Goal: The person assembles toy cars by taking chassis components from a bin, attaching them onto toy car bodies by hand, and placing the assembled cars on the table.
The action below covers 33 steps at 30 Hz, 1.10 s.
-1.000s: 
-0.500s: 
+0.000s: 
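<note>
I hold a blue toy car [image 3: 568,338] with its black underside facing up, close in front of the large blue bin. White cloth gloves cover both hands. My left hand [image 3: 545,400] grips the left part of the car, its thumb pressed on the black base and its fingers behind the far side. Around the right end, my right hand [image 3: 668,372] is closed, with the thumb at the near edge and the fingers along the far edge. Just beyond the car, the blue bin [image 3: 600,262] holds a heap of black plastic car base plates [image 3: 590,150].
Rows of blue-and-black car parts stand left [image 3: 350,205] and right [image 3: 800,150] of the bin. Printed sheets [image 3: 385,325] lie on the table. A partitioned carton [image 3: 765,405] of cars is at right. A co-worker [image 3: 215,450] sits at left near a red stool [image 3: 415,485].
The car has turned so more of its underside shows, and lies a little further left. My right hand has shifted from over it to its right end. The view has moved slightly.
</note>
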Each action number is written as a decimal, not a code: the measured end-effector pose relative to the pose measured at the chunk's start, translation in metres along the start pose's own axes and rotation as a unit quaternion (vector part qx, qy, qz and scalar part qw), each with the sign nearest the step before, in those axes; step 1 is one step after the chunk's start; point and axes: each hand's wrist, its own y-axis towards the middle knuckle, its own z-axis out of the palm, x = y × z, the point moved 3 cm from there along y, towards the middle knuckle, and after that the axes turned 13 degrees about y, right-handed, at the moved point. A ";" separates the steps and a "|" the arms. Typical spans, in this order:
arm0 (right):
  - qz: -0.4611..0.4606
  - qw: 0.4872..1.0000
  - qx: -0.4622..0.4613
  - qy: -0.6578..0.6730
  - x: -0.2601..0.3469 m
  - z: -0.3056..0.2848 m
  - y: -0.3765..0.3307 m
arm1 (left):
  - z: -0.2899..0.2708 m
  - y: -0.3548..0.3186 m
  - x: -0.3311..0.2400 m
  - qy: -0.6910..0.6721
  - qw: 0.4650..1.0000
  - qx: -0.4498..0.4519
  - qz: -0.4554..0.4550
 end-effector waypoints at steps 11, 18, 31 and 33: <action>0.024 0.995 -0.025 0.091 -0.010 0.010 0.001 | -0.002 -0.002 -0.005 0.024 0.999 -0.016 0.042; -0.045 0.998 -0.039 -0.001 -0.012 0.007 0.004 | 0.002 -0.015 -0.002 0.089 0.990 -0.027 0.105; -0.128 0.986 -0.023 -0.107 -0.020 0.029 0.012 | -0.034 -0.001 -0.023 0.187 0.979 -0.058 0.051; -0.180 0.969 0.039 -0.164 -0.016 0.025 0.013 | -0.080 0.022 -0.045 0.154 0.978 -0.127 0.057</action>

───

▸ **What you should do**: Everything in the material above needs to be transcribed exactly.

▸ **Exercise result**:
Goal: The person assembles toy cars by taking chassis components from a bin, attaching them onto toy car bodies by hand, and placing the assembled cars on the table.
The action below covers 33 steps at 30 Hz, 1.10 s.
-1.000s: 
-0.500s: 
+0.000s: 
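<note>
I hold a blue toy car [image 3: 568,338] with its black underside facing up, close in front of the large blue bin. White cloth gloves cover both hands. My left hand [image 3: 545,400] grips the left part of the car, its thumb pressed on the black base and its fingers behind the far side. Around the right end, my right hand [image 3: 668,372] is closed, with the thumb at the near edge and the fingers along the far edge. Just beyond the car, the blue bin [image 3: 600,262] holds a heap of black plastic car base plates [image 3: 590,150].
Rows of blue-and-black car parts stand left [image 3: 350,205] and right [image 3: 800,150] of the bin. Printed sheets [image 3: 385,325] lie on the table. A partitioned carton [image 3: 765,405] of cars is at right. A co-worker [image 3: 215,450] sits at left near a red stool [image 3: 415,485].
The car has turned so more of its underside shows, and lies a little further left. My right hand has shifted from over it to its right end. The view has moved slightly.
</note>
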Each action number is written as a decimal, not a code: the measured end-effector pose relative to the pose measured at the chunk's start, translation in metres along the start pose's own axes and rotation as a unit quaternion (vector part qx, qy, qz and scalar part qw), each with the sign nearest the step before, in those axes; step 1 is one step after the chunk's start; point and axes: each hand's wrist, its own y-axis towards the middle knuckle, its own z-axis out of the palm, x = y × z, the point moved 3 cm from there along y, towards the middle knuckle, and after that the axes turned 13 degrees about y, right-handed, at the moved point. A ";" separates the steps and a "|" the arms. Typical spans, in this order:
arm0 (right):
  - qz: -0.4611..0.4606
  - qw: 0.4872..1.0000
  - qx: -0.4622..0.4613
  - qy: -0.6578..0.6730
  - x: -0.2601..0.3469 m
  - z: -0.3056..0.2848 m
  - y: -0.3765..0.3307 m
arm1 (left):
  - z: -0.2899..0.2708 m
  - y: -0.3548..0.3186 m
  - x: -0.3311..0.2400 m
  - qy: -0.6910..0.6721
  - qw: 0.4650..1.0000
  - qx: -0.4498..0.4519
  - qz: -0.4554..0.4550
 end-effector waypoints at steps 11, 18, 31 and 33: <action>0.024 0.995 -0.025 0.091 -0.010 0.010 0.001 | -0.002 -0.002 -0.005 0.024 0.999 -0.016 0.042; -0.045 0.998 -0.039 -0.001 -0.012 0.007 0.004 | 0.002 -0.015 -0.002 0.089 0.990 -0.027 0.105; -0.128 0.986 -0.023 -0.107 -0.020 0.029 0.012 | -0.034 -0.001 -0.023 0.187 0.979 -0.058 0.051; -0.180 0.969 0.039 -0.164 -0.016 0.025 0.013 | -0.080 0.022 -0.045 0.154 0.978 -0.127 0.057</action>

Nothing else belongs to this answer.